Enhancing Our Spirituality With Body Spirituality
Most Christian traditions have various non-verbal communication which most people can identify with. Hands together = praying, hands raised = praise, etc. Our body language can play a major role in us experiencing the divine. Sometimes it's what we do with our bodies that opens ourselves up for God to be present within us. Using gestures, postures, and movements helps us connect and embody our spirituality. Community of Christ has a great reference to Body Spirituality which I have linked for you to check out.
The biggest challenge is overcoming the feeling of awkwardness and discomfort which usually accompanies people who try something different for the first time. We typically fear what is different so any changes with our body moves us into the realm of discomfort. But it is in the discomfort where spiritual growth can be found. Much like the video above, if we go through the motions comfort comes and we are able to communicate clearly. So I encourage you to get out of your comfort zone and try something different.

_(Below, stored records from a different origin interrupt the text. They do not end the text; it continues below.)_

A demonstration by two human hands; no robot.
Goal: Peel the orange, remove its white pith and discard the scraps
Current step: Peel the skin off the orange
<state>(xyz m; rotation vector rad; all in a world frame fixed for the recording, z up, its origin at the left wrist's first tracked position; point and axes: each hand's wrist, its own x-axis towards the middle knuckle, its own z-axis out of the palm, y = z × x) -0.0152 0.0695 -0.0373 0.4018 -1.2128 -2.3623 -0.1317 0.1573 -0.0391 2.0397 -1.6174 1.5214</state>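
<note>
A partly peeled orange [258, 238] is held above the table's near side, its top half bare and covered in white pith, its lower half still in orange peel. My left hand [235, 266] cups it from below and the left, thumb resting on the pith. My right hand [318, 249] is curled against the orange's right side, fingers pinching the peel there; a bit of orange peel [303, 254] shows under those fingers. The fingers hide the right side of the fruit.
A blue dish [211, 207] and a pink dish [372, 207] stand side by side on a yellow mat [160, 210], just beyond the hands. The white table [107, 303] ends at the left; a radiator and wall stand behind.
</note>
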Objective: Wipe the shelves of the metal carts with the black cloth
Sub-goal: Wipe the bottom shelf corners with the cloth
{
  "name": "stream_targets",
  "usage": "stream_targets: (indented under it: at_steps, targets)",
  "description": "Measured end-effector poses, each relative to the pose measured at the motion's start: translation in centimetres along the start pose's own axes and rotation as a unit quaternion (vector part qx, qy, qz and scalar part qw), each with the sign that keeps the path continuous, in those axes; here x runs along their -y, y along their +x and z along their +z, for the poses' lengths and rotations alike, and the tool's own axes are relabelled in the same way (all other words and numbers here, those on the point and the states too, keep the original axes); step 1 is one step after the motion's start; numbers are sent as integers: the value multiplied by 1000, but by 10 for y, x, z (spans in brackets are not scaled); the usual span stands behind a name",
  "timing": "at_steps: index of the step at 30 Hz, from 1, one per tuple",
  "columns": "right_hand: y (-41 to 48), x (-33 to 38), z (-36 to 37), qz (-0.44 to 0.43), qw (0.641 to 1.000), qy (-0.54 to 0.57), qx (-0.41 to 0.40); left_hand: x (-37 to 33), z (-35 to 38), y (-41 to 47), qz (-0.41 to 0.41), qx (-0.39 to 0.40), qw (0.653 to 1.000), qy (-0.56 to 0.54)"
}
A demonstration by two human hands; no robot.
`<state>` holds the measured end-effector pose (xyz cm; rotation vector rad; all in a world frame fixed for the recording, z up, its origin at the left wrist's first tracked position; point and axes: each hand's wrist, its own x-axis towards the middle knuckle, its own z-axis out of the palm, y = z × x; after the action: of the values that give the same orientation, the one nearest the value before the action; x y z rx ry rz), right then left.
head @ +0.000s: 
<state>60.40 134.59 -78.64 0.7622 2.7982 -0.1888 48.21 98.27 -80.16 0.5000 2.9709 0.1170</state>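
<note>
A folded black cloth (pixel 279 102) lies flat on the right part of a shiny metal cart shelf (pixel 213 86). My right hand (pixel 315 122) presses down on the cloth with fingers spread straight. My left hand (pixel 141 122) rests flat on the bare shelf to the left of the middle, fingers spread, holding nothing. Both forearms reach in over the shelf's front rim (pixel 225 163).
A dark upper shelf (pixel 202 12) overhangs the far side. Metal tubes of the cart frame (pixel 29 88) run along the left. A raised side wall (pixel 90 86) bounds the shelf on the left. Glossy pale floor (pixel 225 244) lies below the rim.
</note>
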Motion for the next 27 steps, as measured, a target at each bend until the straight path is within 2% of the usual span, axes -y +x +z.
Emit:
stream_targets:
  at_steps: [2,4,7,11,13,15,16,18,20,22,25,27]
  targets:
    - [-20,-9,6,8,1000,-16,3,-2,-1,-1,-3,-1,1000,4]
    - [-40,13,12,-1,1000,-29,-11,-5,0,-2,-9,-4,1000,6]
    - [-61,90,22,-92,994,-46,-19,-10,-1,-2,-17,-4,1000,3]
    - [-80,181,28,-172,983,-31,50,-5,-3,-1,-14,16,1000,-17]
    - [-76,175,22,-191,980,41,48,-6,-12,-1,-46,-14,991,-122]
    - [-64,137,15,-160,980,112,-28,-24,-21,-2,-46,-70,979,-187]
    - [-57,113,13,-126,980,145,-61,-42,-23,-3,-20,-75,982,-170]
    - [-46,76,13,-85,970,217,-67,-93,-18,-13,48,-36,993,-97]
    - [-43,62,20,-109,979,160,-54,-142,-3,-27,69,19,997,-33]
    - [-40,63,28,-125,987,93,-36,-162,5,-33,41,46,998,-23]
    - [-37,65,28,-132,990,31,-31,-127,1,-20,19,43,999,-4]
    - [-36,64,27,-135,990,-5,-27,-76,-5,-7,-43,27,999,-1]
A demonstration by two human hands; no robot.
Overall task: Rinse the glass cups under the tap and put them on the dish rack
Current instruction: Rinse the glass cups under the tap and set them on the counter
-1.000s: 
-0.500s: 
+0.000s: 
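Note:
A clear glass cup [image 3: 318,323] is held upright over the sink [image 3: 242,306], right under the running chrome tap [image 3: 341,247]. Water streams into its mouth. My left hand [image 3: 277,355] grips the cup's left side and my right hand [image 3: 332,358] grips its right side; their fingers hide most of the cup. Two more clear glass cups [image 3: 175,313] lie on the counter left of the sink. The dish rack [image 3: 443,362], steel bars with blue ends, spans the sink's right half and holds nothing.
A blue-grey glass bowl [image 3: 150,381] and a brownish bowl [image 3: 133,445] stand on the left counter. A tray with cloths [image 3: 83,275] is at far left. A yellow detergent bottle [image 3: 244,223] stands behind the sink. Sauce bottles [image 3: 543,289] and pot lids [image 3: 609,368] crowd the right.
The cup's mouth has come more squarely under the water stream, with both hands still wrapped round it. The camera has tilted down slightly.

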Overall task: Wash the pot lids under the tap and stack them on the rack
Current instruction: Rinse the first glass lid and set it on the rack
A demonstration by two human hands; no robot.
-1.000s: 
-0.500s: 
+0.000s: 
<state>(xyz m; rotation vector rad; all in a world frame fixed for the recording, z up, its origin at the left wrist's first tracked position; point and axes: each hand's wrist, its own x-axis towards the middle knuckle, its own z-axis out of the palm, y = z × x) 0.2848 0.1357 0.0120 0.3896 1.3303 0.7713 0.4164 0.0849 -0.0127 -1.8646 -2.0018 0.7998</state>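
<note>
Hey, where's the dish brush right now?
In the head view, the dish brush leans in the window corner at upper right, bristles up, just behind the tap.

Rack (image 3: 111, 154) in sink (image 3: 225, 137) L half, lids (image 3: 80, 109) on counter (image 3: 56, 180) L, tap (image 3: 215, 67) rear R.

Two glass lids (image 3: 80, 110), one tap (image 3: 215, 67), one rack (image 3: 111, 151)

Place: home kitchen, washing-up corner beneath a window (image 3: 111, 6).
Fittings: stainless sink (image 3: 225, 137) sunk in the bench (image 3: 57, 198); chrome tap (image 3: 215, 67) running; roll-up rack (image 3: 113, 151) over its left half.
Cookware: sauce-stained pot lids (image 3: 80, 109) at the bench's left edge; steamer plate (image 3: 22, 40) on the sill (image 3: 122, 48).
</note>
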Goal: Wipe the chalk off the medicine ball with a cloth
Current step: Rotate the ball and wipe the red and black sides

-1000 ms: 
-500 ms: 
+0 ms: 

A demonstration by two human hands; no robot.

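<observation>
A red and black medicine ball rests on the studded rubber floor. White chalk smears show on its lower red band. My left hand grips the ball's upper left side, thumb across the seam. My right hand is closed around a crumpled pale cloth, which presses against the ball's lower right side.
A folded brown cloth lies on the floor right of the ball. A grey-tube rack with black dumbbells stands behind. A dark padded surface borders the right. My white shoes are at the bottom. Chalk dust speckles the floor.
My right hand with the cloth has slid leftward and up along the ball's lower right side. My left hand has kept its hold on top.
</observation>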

There is so much growth for us to find if we begin to harness the power of our non-verbal communication not only with people but also our own spirituality. Let your welcoming spirit radiate throughout your body!
I would love to hear any comments about ways you have used non-verbal communication to enhance your spirituality. So Please Share!
Craig Hidy like the majority of ministers in Community of Christ is a bi-vocational, self sustaining ordained minister. He is a member of the Midlands Mission Center Emporia Team and an ordained Seventy. He and his family, live in Topeka, Kansas.
What is a Seventy?
The Seventy carry out missionary work for the church in close association with other missionary leaders. They represent Christ primarily as ministers of evangelism through witnessing, inviting, and church planting. They especially proclaim and promote Jesus Christ’s invitation to faithful discipleship through vibrant witness, and train individuals and congregations in witness and invitation. They particularly minister with seekers, individually and in groups, to share the gospel in relevant ways and to invite response. They support sacramental ministries by preparing people for baptism and/or confirmation, presiding at sacramental services, and performing most sacraments. They promote community by inviting individuals, households, and families to respond to Christ’s call to discipleship. They promote justice and peacemaking by inviting people to experience all aspects of Christ’s peace through active discipleship. They create ministry partnerships with mission center officers, apostles, elders, and evangelists.
The views expressed here are those of the authors and do not necessarily represent or reflect the views of Community of Christ. We believe individuals should be allowed to have their own opinions and be at different places in their faith journey.